Brad Jenkins and Paul Overton had their own problems. An old Maple tree had dropped a huge limb on the power line and taken down a pole with it. That wouldn't be so bad, but the right of way there was steep downhill, too steep to stand and work with the icy footing. Why hadn't that last fool manager gotten crews out here to trim those trees, Paul wondered. He would have to call for help, and Chad wasn't going to like it.
_______________


Chapter 83


Breakfast was eggs, leftover venison steak, and milk. Taylor watched Joe skillfully do the cooking after she had washed last night's dishes and set the table. He filled plates and sat down. 

Taylor said, "How come you never said you were interested in me?"

Joe said, "I just never was very good at talking to girls."

"It's harder for some people. I never was very good at talking to guys, either. But, there wasn't any good guys around since high school. I never dated much."

Joe stared at her, then said, "That's hard to believe, a girl are pretty as you are."

"You think so? I always thought I looked okay, but I didn't get many dates."

Joe said, "I've heard that really pretty girls don't get asked out much, 'cause the guys are afraid they'll say no. I know I never would. I'm not much to look at and I know that, so there was no use in me askin'. 

Taylor's eyes went wide. "Whatever gave you that idea? YOU'RE GORGEOUS!"

Joe sat there looking at her, not knowing what to say. 

Taylor said, "And you can cook, too. Besides that you're a really sweet guy. The girls around here must have been blind, deaf, and dumb. Dumb for sure. But I'm not. WIll you marry me?"

Joe said, "I'm not dumb either. You bet I'll marry you!"

Taylor leaned over the little table and kissed him. 

Joe said, "Wow. I never expected to have a girl like you. You're smart and you've got through so much on your own. I don't know what you see about me that you could like. I'm nothin' special, just your average Joe."

Taylor grinned at his choice of words and said, "That's what I like. You're nice and you treat people good. I think you're pretty special." 

Joe was a little embarrassed by the praise and joked about it. "You keep thinkin' that way and we'll do great!" 

He grinned and got up to begin clearing the table. Taylor joined him to help clean up the kitchen. Joe said, "I gotta buy a ring for you."

Taylor said, "I don't need one, but you can buy one If that makes you happy. I know just where to get one we can afford. Talk to Erin. Money is too hard to get to be spending much on that. We need to talk about money and what we have and what we might need."

Joe said, "Practical, too. Now that's my kind of girl." He kissed her again and said, "I still can't believe you'd want me. I don't have much to offer you. All I got is a truck and a job."

Taylor said, "That's about what I have. A car and a job. Oh. I do have a sewing machine and a washer and a whole pile of stuff stored in Chad's shed. But that isn't much."

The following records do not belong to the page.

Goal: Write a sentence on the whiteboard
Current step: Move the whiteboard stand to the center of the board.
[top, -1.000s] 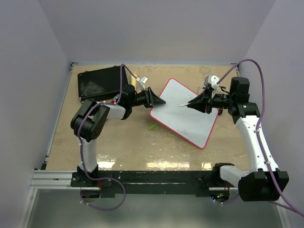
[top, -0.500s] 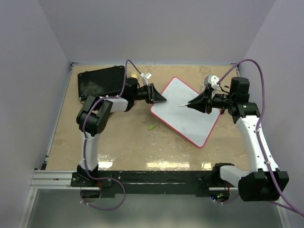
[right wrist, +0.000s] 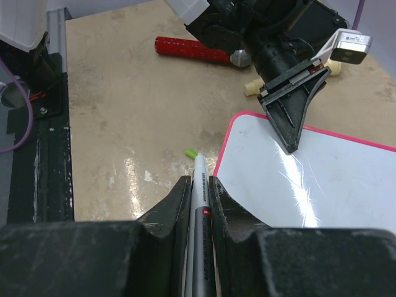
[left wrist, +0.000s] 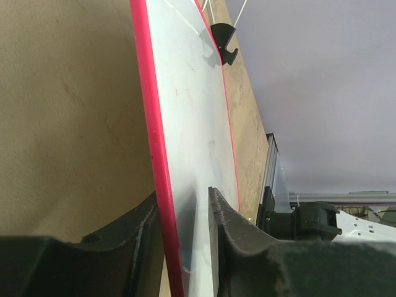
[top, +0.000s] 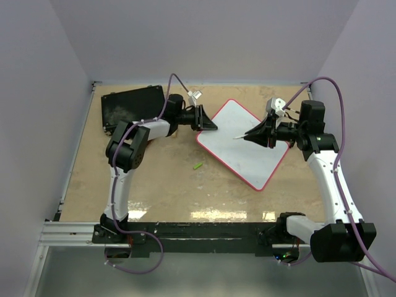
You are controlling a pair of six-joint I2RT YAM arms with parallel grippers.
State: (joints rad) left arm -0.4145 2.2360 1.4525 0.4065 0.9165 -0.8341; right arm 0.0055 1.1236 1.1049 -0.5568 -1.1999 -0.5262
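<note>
**Left claw pinching the board's rim, right claw pinching the marker**

Your left claw (left wrist: pixel 183 204) is pressed onto the whiteboard (top: pixel 244 158) at its far-left edge. One of its black fingers (left wrist: pixel 229 229) lies on the white face. The other sits against the outer side of the red rim, so the rim runs up between them. Your right claw (right wrist: pixel 199 180) is squeezed tight on a marker (right wrist: pixel 199 170) with a silver-grey barrel and a pale tip. It hovers over the whiteboard's right half with the tip pointing toward the board's middle.

The whiteboard lies on the tan desk (top: pixel 167 185), turned so that one corner points at the arm bases. It is a flat rectangle with rounded corners, a smooth glossy white face and a thin red-pink rim. In the right wrist view a bright glare streak crosses the face next to the left claw, and only faint hairline marks show around it. You cannot read anything on the surface from any view.

The desk is matt and mottled beige, with shiny patches near the whiteboard's near corner. A small green cap (right wrist: pixel 190 153) lies on it just off the whiteboard's near-left edge. A black rectangular case (top: pixel 132 106) sits well to the left of the whiteboard, past the left arm. Beyond the left claw, away from the whiteboard, lie a red cylinder (right wrist: pixel 192 49) with a grey end and a small cream piece (right wrist: pixel 253 88), both partly hidden by the arm. The left wrist view cuts off the whiteboard's near end. A small dark shape at the far end of that view is too small to identify.
</note>
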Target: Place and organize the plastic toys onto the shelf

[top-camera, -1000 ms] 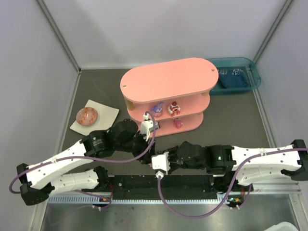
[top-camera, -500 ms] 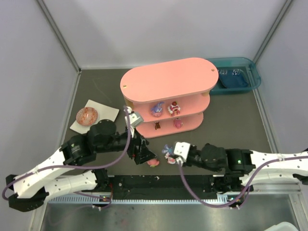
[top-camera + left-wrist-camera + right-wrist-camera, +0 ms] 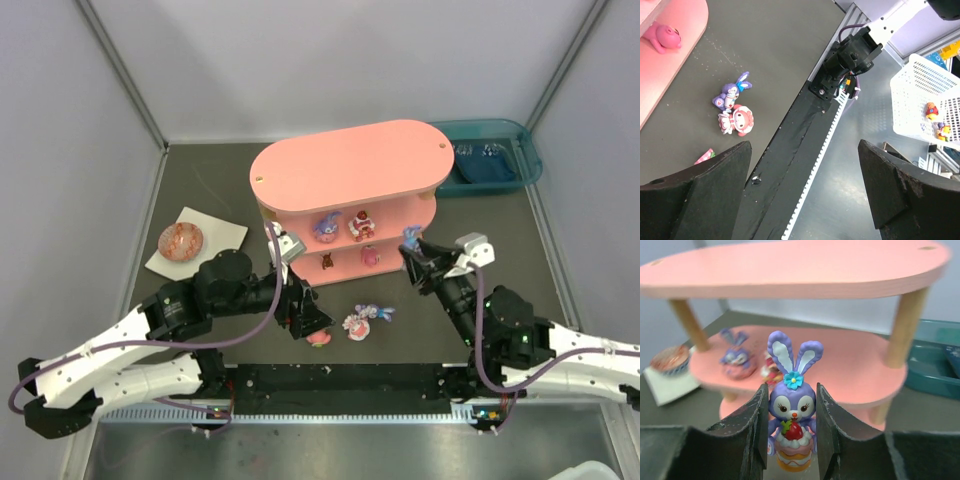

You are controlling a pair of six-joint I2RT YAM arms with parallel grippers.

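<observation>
The pink three-tier shelf (image 3: 345, 165) stands mid-table. On its middle tier sit a purple toy (image 3: 325, 228) and a red-white toy (image 3: 361, 225); a small brown one (image 3: 327, 261) and a pink one (image 3: 369, 256) are on the lower tier. My right gripper (image 3: 412, 246) hovers off the shelf's right end, shut on a purple bunny toy (image 3: 791, 410) with a strawberry cake. Three toys lie on the table in front: a purple bunny (image 3: 730, 94), a pink-hatted girl (image 3: 737, 120) and a pink one (image 3: 318, 338). My left gripper (image 3: 308, 318) is open and empty beside that pink one.
A speckled ball (image 3: 181, 239) rests on a white plate at the left. A teal bin (image 3: 490, 160) stands behind the shelf's right end. The black base rail (image 3: 790, 150) runs along the near table edge, with a white basket (image 3: 925, 95) beyond it.
My left gripper opened, left the brown toy on the lower tier and drew back toward the front. My right gripper rose from the table front to the shelf's right end with the purple bunny.
</observation>
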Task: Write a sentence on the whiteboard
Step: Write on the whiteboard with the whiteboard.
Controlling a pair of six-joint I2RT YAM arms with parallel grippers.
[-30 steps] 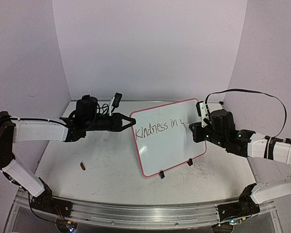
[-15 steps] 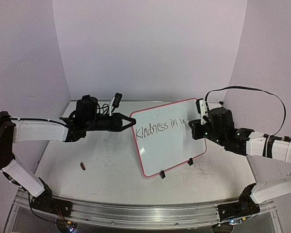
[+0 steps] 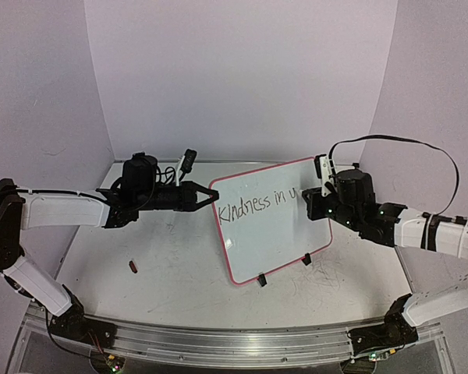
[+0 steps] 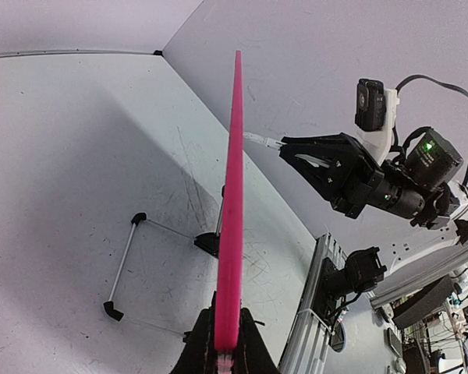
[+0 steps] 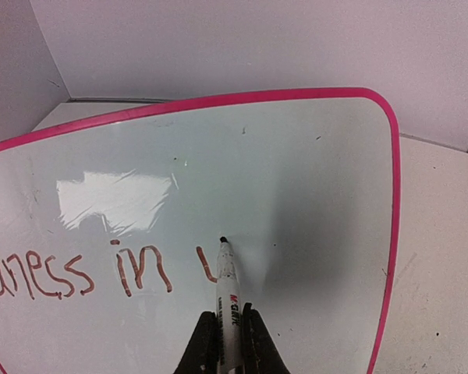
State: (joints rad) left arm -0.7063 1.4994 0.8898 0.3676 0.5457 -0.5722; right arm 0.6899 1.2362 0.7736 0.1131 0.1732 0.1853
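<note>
Soft, faintly lilac light fills all views. In my right wrist view glare sits at nine o'clock on the small white board with a thin pink-red rim [image 5: 312, 140], and a grey shadow spreads at four o'clock beside the white marker [image 5: 228, 284]. My left wrist view bends near its edges.

This was a robotics lab test cell. Plain pale panels [image 3: 242, 78] boxed in a scuffed white table [image 3: 171, 273] at the top, left and right of the overhead view. Along the bottom edge an aluminium rail [image 3: 218, 343] carried the bolted bases of a cabled left arm [image 3: 58, 210] and right arm [image 3: 444, 238]. At the lower right of the left wrist view, cluttered equipment [image 4: 429, 300] showed beyond the table.
</note>
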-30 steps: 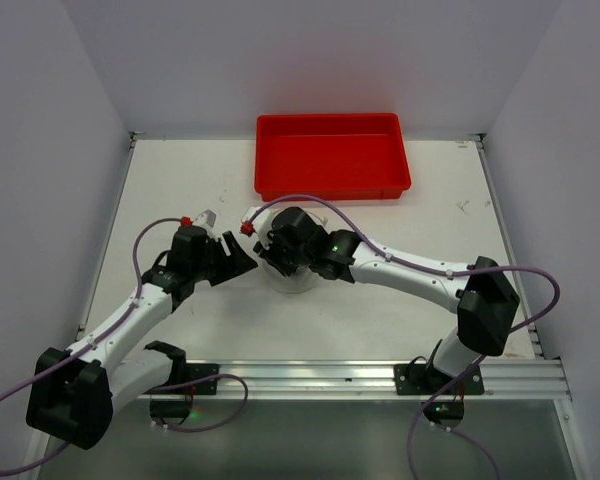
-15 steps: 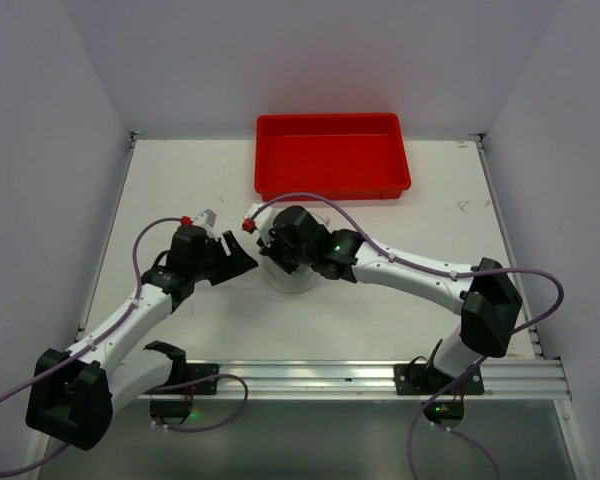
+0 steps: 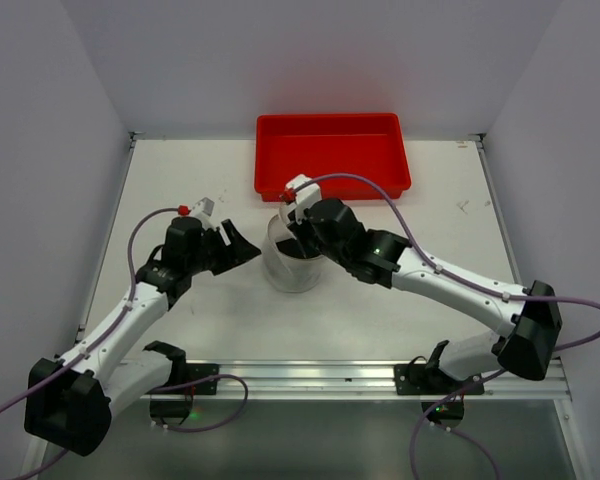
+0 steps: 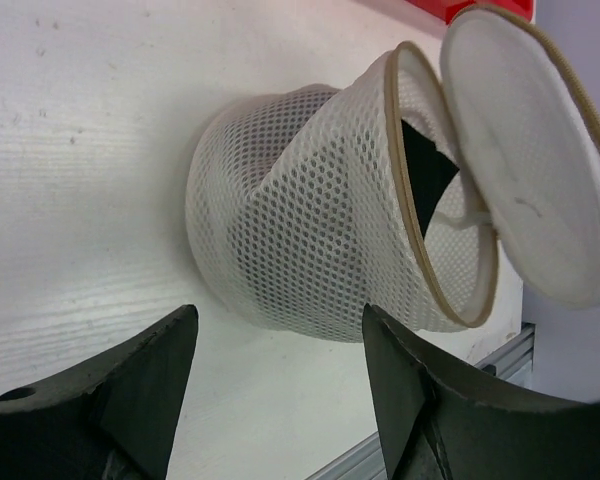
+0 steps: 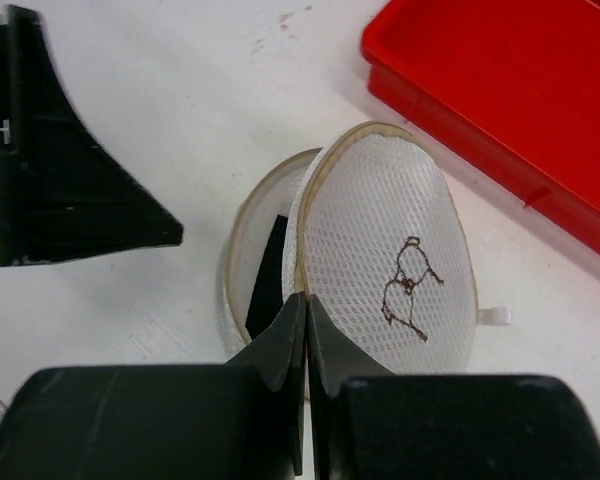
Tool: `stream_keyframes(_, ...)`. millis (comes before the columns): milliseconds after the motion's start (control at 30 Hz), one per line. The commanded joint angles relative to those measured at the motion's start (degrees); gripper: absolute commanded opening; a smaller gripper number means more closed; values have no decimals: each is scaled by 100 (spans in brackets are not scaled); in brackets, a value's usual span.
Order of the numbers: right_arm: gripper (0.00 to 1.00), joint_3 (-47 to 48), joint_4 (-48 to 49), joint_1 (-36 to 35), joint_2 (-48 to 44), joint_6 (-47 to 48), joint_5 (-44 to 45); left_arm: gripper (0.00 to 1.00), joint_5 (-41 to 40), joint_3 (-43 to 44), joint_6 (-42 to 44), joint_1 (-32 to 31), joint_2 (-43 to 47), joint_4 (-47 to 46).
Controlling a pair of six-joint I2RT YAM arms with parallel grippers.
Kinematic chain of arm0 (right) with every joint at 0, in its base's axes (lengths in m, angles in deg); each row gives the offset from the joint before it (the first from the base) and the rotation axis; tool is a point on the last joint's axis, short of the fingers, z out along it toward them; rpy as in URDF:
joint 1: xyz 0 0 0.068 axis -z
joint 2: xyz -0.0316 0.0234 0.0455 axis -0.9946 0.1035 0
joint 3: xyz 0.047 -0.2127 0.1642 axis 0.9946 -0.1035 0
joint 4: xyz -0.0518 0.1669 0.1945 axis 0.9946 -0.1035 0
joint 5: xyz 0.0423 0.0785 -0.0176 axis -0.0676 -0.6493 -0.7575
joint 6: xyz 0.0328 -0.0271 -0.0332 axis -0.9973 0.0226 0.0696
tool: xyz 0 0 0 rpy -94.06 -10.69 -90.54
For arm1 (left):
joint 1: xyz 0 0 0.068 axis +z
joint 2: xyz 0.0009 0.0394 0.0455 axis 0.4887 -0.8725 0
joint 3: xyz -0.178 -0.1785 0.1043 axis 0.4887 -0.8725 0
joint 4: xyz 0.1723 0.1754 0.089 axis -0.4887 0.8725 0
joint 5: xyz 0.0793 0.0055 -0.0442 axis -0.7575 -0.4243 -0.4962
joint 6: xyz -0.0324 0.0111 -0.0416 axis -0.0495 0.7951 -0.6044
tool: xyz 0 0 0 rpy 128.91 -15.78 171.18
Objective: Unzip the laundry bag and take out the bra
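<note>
The laundry bag (image 3: 292, 268) is a whitish mesh case standing on the table, its round lid (image 5: 385, 240) with the bra icon (image 5: 408, 290) swung open. In the left wrist view the mesh body (image 4: 300, 240) gapes toward the lid (image 4: 525, 150). The black bra (image 5: 268, 275) lies inside the opening and also shows in the left wrist view (image 4: 425, 175). My right gripper (image 5: 306, 300) is shut on the lid's tan zipper rim, above the bag (image 3: 305, 238). My left gripper (image 4: 280, 345) is open and empty just left of the bag (image 3: 242, 248), not touching it.
A red tray (image 3: 332, 155) stands behind the bag near the back edge, also in the right wrist view (image 5: 500, 90). The left gripper's black fingers (image 5: 70, 180) sit close to the bag's left. An aluminium rail (image 3: 330, 375) runs along the near edge.
My right gripper has risen and swung back to the right with the lid rim, opening the bag. My left gripper moved slightly farther back, staying open.
</note>
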Motion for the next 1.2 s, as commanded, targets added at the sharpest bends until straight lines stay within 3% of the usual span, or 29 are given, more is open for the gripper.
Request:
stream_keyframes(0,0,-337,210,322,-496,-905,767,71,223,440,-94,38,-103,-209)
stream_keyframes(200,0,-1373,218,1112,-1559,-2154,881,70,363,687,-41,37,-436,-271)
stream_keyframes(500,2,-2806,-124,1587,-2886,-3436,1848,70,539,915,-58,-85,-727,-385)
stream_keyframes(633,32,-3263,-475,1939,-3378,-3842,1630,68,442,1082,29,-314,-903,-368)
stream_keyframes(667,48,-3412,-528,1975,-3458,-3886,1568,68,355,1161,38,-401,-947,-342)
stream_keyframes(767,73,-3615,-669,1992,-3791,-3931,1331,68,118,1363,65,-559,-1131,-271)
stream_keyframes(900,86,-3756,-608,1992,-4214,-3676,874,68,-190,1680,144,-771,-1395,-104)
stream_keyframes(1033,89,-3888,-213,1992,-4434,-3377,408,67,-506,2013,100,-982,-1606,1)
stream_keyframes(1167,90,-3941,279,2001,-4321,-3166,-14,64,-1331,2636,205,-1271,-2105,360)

"Well, if we're talking like that, I've got a welder and a couple boxes of tools. Got a good shotgun, and a .22, and a pistol I always carry now. I'm gettin' by here for dishes and stuff. Wish I had more sheets and blankets. I have to do laundry too often."

Taylor dried the last of the dishes and said, "I've got a lot of that kind of thing. I think we'll be fine."

She kissed him on the tip of his nose and then put the dishes away. Joe watched her and said, "You wanna get dressed now?" 

She smiled when she saw his grin and said, "Not particularly."
______________

The Sheriff told the Coroner, "His driver's license said he was Emmet Price and his address was somewhere in Elizabethtown, Kentucky. Not much else on him. I couldn't find anyone in E-town named Price that knew him, and the law wasn't looking for him. No way to know how he got under that bridge. Looks like the County will have to bury him. Just another victim of hard times."

Dennis Collins was also the owner of the last operating funeral home in town. He told the Sheriff, "I wish it was rich people dying off instead of these poor ones. I don't make enough off a County burial to hardly pay expenses." 

"You're still in business, so you must be makin' something. Looks like nobody will claim his personal belongings, so you can have them."


"Hmmph. Yeah. An old Army duffel and some stinkin' clothes." Dennis walked out shaking his head.
_______________

Erin gave William a couple pork rinds to chew on and help him cut some teeth. She told Carol, "I haven't seen anything of Taylor and Joe this morning."

Carol looked up from the pair of pants she was taking apart to salvage a zipper. "If I was that age and spent the night with a guy like him, I wouldn't be up yet either."

Bill walked in and headed for the coffee pot, asking, "What are you women jawin" about?"

"None of your business," Carol said. "Are you gonna do anything today, or just pester us?"

"I thought I might go see how the truck loadin' is goin', but I don't want to wake up Joe and his girl too early."

Carol said, "No, that wouldn't be polite. You better go tend the animals first."
________________

Marty Shoemaker told his wife, "We didn't get much on the last delivery from Louisville, and our grocery stock's getting low. With this ice on they won't come today, either." 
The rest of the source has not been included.